**Your instructions**
For the word "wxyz", copy every line of the material that includes it.

_ _ _ _ _

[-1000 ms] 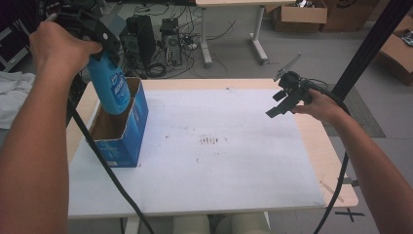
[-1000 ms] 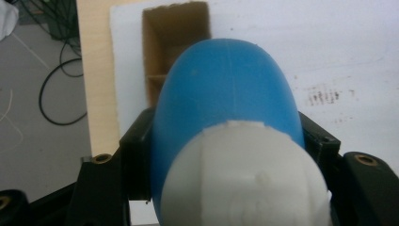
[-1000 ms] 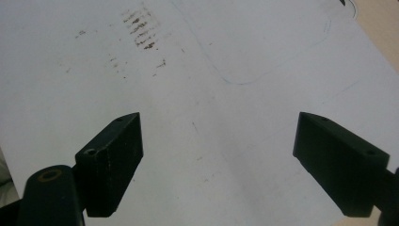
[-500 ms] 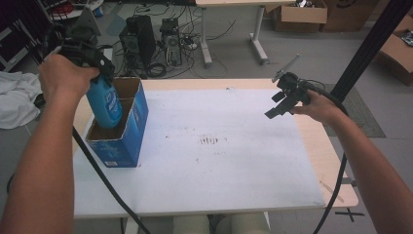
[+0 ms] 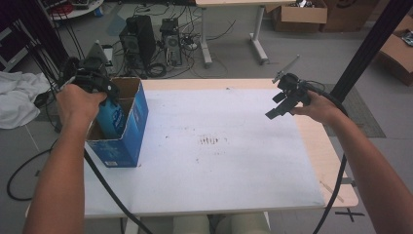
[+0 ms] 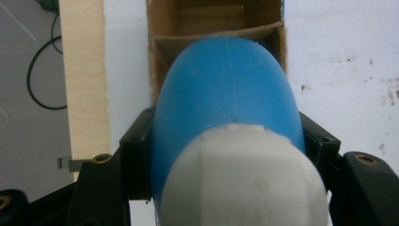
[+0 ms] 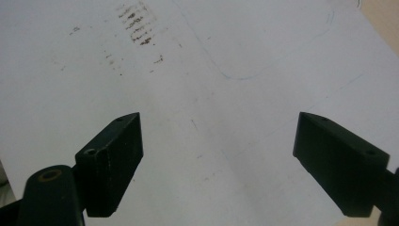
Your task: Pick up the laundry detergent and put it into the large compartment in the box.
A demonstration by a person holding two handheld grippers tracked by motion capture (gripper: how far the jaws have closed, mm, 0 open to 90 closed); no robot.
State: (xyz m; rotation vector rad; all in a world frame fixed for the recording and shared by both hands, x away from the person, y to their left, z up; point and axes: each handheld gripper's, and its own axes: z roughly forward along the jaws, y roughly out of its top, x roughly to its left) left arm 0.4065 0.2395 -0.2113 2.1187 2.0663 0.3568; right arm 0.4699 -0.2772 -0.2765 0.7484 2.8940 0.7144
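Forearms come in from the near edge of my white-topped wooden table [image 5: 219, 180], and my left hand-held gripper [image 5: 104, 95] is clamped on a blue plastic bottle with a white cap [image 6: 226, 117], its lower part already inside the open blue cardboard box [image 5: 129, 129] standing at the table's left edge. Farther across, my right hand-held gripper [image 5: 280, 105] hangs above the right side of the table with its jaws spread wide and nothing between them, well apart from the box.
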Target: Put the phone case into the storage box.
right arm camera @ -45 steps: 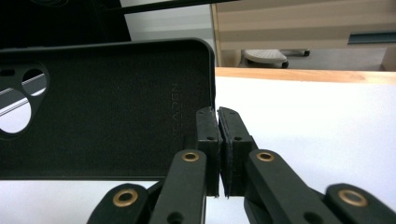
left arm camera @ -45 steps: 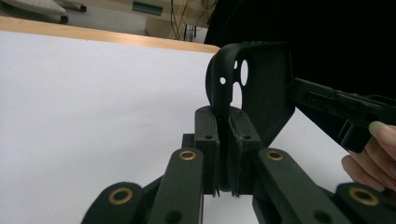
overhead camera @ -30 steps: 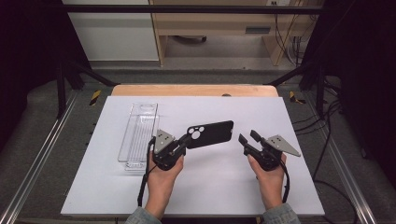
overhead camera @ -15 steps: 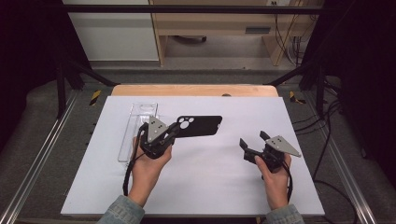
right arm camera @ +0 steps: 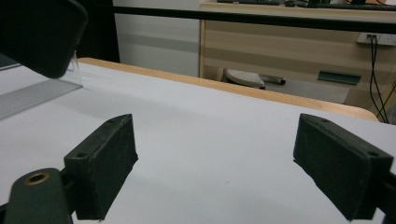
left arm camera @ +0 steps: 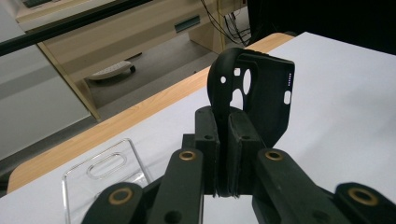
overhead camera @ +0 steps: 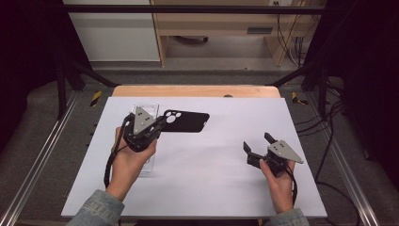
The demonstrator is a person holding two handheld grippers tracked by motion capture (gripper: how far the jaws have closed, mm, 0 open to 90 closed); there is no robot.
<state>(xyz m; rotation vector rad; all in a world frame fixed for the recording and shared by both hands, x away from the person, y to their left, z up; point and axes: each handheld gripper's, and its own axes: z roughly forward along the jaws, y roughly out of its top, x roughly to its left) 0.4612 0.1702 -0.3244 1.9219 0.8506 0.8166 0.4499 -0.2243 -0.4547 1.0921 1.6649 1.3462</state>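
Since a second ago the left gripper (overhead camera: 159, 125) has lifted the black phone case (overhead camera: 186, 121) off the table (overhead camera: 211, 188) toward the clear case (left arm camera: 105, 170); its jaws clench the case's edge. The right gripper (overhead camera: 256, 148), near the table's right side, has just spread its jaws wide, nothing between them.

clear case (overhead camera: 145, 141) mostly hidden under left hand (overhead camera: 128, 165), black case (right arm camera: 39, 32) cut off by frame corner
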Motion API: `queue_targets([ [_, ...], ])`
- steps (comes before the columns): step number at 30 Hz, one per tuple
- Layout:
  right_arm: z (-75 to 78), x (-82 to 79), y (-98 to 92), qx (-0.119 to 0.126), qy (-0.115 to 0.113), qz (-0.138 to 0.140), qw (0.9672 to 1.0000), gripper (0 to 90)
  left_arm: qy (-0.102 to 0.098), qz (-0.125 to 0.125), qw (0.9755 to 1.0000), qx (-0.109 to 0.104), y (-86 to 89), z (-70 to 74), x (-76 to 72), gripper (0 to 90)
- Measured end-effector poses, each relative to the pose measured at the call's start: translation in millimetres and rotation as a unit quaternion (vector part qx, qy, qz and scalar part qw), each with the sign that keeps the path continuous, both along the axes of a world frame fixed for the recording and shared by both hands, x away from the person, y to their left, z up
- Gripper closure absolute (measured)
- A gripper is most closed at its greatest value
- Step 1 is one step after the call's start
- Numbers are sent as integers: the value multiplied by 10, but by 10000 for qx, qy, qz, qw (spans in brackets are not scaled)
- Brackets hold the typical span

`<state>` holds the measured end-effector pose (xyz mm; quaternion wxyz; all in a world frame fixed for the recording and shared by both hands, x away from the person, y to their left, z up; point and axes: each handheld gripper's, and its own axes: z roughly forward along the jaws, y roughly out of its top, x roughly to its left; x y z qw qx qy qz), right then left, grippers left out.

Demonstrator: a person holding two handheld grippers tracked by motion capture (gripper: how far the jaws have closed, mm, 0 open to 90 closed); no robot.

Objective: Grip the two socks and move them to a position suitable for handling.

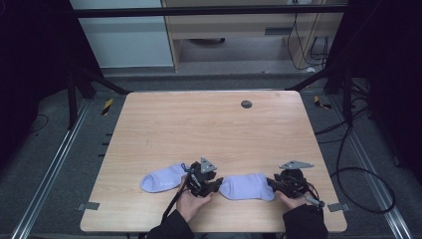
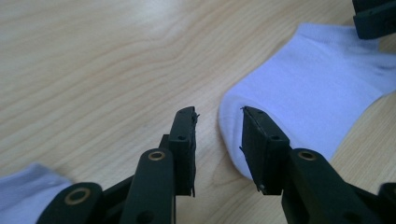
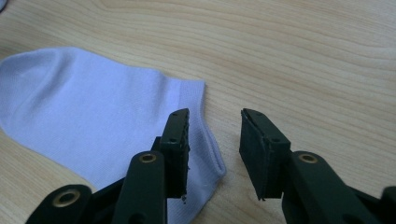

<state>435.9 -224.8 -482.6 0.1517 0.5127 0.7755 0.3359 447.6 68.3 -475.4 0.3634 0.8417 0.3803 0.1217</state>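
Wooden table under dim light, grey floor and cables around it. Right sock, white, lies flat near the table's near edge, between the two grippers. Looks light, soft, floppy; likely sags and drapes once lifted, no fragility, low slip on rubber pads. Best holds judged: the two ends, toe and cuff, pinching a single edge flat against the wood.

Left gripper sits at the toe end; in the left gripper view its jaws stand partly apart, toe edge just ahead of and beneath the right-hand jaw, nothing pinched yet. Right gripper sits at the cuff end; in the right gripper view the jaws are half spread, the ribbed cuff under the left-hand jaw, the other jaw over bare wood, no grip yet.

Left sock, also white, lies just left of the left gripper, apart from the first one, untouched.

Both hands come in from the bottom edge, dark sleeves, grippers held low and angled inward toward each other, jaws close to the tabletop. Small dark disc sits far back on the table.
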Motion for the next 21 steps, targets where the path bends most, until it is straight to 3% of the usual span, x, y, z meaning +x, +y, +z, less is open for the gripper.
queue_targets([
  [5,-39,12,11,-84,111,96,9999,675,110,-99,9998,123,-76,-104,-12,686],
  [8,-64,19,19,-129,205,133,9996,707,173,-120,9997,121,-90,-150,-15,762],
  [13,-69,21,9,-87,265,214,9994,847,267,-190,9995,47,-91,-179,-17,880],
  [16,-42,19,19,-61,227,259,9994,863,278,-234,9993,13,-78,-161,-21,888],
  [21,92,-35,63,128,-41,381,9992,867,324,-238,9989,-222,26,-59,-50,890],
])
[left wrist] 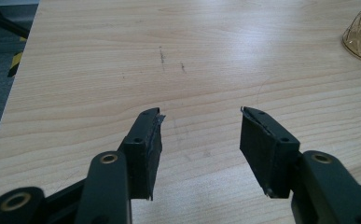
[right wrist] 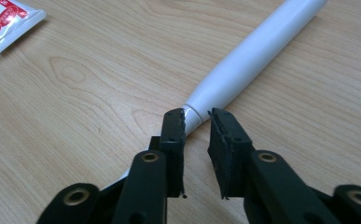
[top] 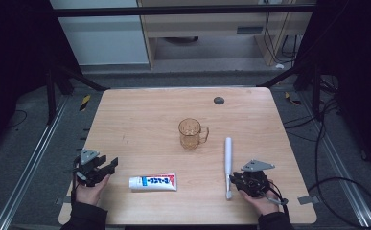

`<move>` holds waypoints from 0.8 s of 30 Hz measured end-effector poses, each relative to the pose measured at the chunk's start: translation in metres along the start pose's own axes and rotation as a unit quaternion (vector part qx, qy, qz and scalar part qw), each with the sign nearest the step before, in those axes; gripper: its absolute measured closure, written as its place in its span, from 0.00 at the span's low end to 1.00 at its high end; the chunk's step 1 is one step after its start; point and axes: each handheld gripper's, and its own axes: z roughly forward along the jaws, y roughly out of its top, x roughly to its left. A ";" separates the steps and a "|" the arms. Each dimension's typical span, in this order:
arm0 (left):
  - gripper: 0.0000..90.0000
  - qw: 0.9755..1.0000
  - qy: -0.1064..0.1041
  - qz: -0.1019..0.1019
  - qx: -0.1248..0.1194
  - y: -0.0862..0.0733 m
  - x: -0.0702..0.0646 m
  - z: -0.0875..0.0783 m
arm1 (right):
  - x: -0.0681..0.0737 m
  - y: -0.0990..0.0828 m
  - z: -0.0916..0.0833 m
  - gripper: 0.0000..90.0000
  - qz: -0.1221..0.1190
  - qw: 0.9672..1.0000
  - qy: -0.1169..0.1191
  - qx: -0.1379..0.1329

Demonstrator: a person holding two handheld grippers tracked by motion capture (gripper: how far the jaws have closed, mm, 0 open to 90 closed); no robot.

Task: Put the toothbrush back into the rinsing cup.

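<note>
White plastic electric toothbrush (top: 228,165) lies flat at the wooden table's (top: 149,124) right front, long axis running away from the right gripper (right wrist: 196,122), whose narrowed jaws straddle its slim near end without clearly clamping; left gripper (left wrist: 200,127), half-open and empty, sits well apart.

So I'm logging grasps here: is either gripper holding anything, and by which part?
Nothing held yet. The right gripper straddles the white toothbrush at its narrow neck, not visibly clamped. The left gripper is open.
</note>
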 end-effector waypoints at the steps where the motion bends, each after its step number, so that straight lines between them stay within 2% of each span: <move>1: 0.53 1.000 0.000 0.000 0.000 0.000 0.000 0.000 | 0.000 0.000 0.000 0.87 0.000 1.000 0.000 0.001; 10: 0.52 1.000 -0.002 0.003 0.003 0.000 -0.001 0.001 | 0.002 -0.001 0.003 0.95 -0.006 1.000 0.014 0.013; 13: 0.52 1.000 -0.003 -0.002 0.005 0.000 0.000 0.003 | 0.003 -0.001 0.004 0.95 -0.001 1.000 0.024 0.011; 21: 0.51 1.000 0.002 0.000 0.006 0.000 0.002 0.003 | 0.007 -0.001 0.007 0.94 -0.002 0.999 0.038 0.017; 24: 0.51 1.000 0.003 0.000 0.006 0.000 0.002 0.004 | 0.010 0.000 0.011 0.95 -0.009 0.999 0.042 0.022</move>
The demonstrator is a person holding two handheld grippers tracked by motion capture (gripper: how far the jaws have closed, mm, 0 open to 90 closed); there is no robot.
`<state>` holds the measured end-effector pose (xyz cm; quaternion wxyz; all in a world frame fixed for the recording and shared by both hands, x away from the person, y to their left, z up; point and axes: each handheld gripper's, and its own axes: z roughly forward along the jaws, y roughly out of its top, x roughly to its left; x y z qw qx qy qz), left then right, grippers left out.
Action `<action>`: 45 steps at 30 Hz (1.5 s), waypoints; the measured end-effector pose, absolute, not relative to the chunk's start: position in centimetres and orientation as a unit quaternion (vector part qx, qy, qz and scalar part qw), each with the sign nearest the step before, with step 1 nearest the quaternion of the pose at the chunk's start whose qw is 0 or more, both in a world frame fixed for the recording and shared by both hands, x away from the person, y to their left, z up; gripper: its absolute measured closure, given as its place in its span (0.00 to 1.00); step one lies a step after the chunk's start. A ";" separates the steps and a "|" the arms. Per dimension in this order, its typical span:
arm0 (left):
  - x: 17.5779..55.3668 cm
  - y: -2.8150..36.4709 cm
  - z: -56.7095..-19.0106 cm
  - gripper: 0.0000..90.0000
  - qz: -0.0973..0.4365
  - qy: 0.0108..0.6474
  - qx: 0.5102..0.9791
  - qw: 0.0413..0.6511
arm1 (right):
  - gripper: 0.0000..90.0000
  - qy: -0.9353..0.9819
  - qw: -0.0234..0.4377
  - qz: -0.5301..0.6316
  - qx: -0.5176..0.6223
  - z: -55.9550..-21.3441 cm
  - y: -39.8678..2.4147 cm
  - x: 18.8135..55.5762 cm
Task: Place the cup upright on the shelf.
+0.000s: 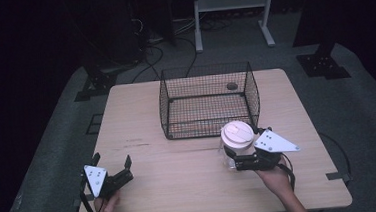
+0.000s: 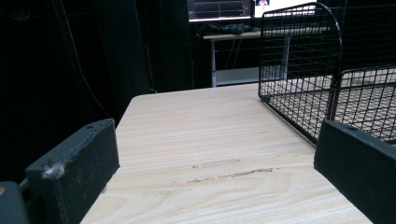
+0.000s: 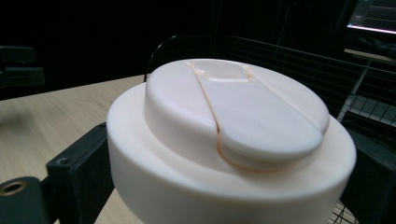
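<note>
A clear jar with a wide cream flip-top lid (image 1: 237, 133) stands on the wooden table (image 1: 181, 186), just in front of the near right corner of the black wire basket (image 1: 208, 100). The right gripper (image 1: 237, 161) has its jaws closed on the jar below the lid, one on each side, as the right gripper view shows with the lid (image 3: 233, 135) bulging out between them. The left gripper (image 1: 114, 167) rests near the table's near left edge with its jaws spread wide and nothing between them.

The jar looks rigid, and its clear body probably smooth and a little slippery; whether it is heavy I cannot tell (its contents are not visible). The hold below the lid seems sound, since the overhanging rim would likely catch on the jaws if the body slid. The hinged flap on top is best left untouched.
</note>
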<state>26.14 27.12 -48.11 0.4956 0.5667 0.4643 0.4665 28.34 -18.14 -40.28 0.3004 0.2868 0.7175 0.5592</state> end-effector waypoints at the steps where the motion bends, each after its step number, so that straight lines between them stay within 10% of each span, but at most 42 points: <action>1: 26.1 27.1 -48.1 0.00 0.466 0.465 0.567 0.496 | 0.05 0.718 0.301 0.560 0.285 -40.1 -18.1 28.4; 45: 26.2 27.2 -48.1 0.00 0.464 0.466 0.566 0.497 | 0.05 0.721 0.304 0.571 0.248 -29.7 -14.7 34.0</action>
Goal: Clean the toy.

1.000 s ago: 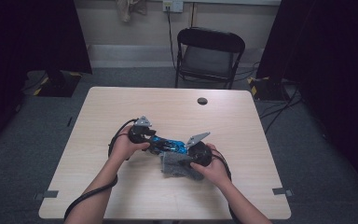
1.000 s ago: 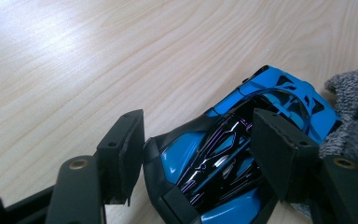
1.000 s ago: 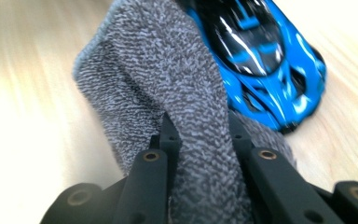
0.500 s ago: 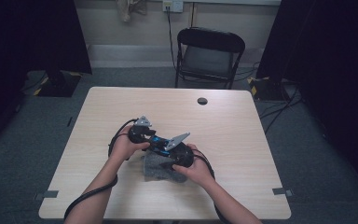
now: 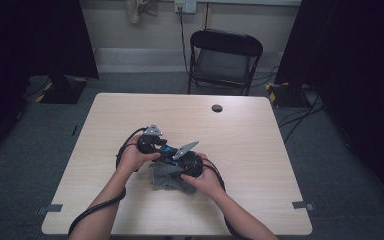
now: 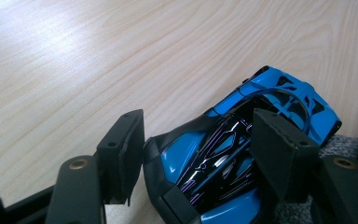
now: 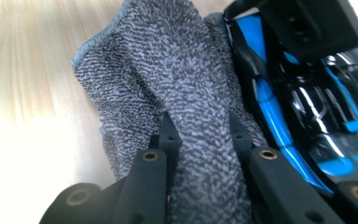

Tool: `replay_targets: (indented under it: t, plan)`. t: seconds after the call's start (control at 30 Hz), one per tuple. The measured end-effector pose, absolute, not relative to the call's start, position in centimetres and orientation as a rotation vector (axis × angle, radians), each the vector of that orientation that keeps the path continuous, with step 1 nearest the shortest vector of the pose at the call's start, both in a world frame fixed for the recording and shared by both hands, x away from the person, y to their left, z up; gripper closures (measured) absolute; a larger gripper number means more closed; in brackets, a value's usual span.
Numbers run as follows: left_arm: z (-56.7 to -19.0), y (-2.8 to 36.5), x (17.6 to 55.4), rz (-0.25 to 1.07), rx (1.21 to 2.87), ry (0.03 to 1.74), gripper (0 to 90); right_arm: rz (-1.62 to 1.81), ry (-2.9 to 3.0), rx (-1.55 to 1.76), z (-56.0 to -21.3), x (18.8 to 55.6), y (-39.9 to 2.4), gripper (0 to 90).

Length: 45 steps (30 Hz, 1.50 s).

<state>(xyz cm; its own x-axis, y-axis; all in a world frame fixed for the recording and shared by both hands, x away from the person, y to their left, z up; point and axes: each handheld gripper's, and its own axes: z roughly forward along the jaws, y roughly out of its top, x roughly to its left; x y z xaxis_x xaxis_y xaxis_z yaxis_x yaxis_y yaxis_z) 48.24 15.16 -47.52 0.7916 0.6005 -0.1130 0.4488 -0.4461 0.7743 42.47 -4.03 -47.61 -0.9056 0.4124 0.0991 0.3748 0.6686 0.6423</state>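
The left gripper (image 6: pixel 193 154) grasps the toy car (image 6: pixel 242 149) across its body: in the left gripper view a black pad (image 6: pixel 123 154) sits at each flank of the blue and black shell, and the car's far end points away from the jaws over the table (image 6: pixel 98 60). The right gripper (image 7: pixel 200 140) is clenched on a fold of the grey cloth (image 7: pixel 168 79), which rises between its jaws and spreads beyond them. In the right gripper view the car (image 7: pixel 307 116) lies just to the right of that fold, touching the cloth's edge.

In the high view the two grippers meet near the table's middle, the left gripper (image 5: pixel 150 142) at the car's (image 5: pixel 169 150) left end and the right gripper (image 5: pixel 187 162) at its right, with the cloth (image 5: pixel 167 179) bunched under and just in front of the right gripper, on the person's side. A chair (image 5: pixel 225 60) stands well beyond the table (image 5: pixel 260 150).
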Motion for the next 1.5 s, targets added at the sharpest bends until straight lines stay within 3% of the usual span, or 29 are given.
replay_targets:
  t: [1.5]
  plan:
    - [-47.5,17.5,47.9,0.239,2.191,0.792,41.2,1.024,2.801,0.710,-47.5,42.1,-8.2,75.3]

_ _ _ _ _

**The completed task**
`<state>` holds the measured end-effector pose (xyz mm; quaternion wxyz; all in a world frame fixed for the recording and shared by both hands, x away from the person, y to their left, z up; point and axes: each handheld gripper's, and its own axes: z roughly forward along the jaws, y roughly out of its top, x roughly to its left; x y z qw qx qy qz), right then left, grippers left out.
`<state>` holds the measured end-effector pose (xyz cm; quaternion wxyz; all in a world frame fixed for the recording and shared by both hands, x away from the person, y to their left, z up; point and axes: each handheld gripper's, and its own axes: z roughly forward along the jaws, y roughly out of its top, x roughly to its left; x y z qw qx qy qz), left then right, grippers left out.

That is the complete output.